J’avoue : je m’en fous

Je dois pas avoir de mémoire. Ou alors, je suis trop jeune con dans ma tête pour me livrer long­temps à la nostalgie.

Mais voi­là, fran­che­ment, du fond du cœur : je m’en fous.

Pour­tant, j’ai eu des appa­reils Kodak. Mon pre­mier était un Kodak, et il bouf­fait essen­tiel­le­ment de la Gold (on était pauvres, à l’époque).

Mais voi­là : autant je garde une cer­taine nos­tal­gie du Mat 124G, autant je n’en ai pas pour Kodak en tant que marque. C’est le revers, sans doute, du clic-clac-mer­ci-Kodak : la pho­to à consom­mer, pour le quo­ti­dien, celle qui ne laisse pas vrai­ment de trace.

Et puis, sur­tout, je n’ai pas d’af­fec­tion des marques. Si j’ap­pré­cie le ren­du d’un Tri‑X (ou d’un HP5+), je suis sur­tout très heu­reux de pou­voir le retrou­ver en trois clics en cor­ri­geant ce que je veux quand je veux. Peu importe si, désor­mais, ça s’ap­pelle “noir et blanc contras­té granuleux”.

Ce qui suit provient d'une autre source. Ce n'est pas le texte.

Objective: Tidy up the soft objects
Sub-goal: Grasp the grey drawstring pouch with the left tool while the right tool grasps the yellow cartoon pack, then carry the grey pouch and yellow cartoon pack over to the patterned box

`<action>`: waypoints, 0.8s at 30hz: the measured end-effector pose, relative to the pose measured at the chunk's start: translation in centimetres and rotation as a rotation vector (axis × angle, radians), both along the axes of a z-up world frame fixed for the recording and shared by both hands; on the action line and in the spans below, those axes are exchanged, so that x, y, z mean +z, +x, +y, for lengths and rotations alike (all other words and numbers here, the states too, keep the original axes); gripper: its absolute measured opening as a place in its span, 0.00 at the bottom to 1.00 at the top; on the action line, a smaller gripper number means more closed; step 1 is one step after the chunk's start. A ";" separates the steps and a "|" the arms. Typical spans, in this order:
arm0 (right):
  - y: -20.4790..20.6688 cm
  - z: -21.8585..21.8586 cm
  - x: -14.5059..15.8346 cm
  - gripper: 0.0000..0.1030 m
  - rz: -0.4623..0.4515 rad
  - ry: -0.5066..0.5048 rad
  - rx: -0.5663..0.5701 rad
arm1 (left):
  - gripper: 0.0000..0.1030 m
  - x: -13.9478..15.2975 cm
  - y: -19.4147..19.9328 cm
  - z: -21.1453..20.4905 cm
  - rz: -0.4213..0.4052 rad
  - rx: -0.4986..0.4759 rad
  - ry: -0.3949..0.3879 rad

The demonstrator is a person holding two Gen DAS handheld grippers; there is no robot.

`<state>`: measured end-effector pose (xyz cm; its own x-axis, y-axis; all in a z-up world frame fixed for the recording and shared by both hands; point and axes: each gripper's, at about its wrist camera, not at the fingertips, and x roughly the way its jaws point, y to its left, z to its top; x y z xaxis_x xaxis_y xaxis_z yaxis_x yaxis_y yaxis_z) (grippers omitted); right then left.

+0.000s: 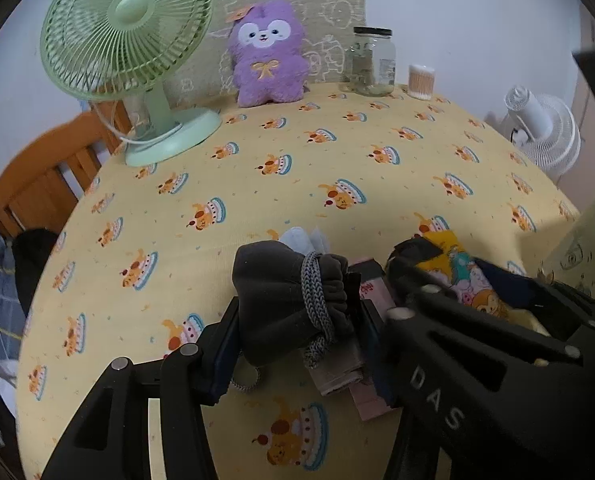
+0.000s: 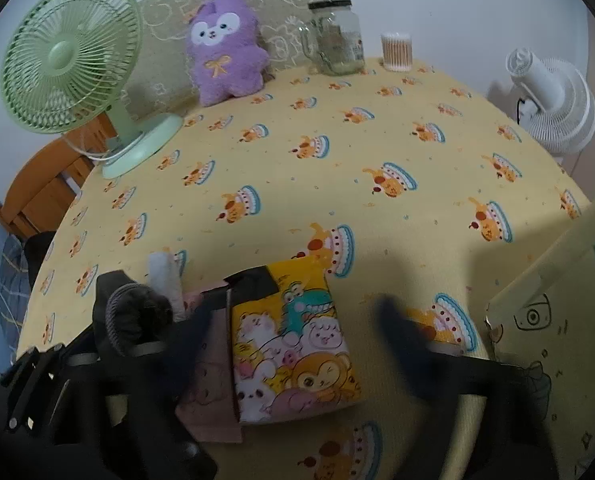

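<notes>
The only lettering here is "DAS", moulded in pale capitals along a black arm of the right gripper point(image 1: 437, 308) as it crosses the left wrist view. The label on the glass jar point(image 1: 371, 60) is too small to read.

The left gripper point(image 1: 293, 316) has its jaws clamped on a dark grey fleece pouch point(image 1: 281, 296), cinched with a braided grey cord point(image 1: 317, 300). It sits at the near edge of the yellow cake-print tablecloth point(image 1: 257, 184), on top of a folded pink cloth point(image 1: 361, 380).

The right wrist view gives the full picture of the yellow cartoon-animal pouch point(image 2: 293, 344), flat and glossy, with a crocodile and a monkey printed on it. It lies just beside the fleece pouch, overlapping the pink cloth. From the left it is only a sliver. One right finger point(image 2: 401, 340) is blurred and stands clear of the pouch, so those jaws are apart on that side; no earlier picture to compare.

At the back: a fluffy purple plush point(image 1: 267, 54), a ribbed green desk fan point(image 1: 129, 40) and a tub of cotton swabs point(image 1: 420, 81).
</notes>
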<state>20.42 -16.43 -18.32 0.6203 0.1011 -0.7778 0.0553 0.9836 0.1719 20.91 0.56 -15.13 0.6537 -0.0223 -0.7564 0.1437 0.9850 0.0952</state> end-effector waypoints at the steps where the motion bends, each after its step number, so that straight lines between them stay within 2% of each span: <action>1: -0.4 0.3 0.0 0.49 -0.012 0.006 0.024 | 0.55 0.1 -0.2 -0.1 -0.004 -0.008 0.013; 6: -1.3 0.6 0.6 0.48 -0.013 0.003 0.026 | 0.55 0.6 -0.9 0.3 0.013 -0.019 -0.026; 8: -1.8 0.7 1.3 0.48 -0.025 0.010 0.032 | 0.55 1.3 -1.3 0.5 0.014 -0.030 -0.064; 11: -2.4 0.8 2.4 0.48 -0.044 0.017 0.053 | 0.54 2.4 -2.1 0.5 -0.012 -0.036 -0.084; 15: -3.4 1.0 4.4 0.48 -0.077 -0.009 0.056 | 0.54 4.0 -2.9 0.6 -0.037 -0.035 -0.113; 18: -4.0 1.3 5.8 0.48 -0.062 -0.054 0.058 | 0.54 4.9 -3.4 0.8 -0.019 -0.035 -0.155; 20: -4.3 1.5 6.7 0.48 -0.053 -0.075 0.061 | 0.54 6.0 -4.2 0.9 -0.037 -0.031 -0.158; 24: -5.6 1.6 8.8 0.48 -0.097 -0.079 0.065 | 0.54 7.9 -5.4 1.0 -0.080 -0.029 -0.164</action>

Kodak dis­pa­raît (bon, tech­ni­que­ment, il faut dire “Kodak se restruc­ture sous la pro­tec­tion d’une loi anti-faillites”, mais je crois pas aux miracles). Okay, c’é­tait une marque his­to­rique. Et alors ?

C’é­tait une marque his­to­rique parce que, pen­dant long­temps, elle a su four­nir les outils adap­tés à ce qu’on vou­lait faire. Elle dis­pa­raît faute d’a­voir su conti­nuer dans cette voie et s’a­dap­ter à l’é­vo­lu­tion des usages. C’est Dar­win qui nous parle.

Bien sûr, on peut pleu­rer pour la ving­taine de mil­liers d’employés qui risquent de se retrou­ver sur le car­reau dans les mois qui viennent. Mais pen­dant que Kodak coule, douze autres entre­prises se seront créées, dix autres auront fer­mé… Chan­ger de tra­vail, ce n’est pas néces­sai­re­ment un drame, même si je conçois que ça soit flip­pant quand c’est le seul qu’on a eu pen­dant vingt ans. Et peu importe la marque qu’on a sur sa blouse : l’es­sen­tiel, c’est d’a­voir de la bouffe dans l’assiette.

Sur le mar­ché aus­si, Kodak sera rem­pla­cée. En fait, elle l’a déjà été, c’est la rai­son de sa situa­tion. Elle fut grande, s’est effon­drée, voi­là : ain­si va la vie. Seul un psy­cho­pathe peut mettre sur le même plan la dis­pa­ri­tion d’une marque déjà rem­pla­cée par des outils meilleurs ou simi­laires, et le départ d’un amour ou la perte d’un ami, qui ont comme tous les humains des qua­li­tés que l’on ne retrou­ve­ra pas chez d’autres.

Demain, peut-être, Kodak n’exis­te­ra plus. Et cer­tains pour­raient me pres­ser d’a­voir une réac­tion, d’ex­pli­quer l’é­mo­tion qui doit me sai­sir face à ce drame historique…

Mais fon­da­men­ta­le­ment, je m’en fous.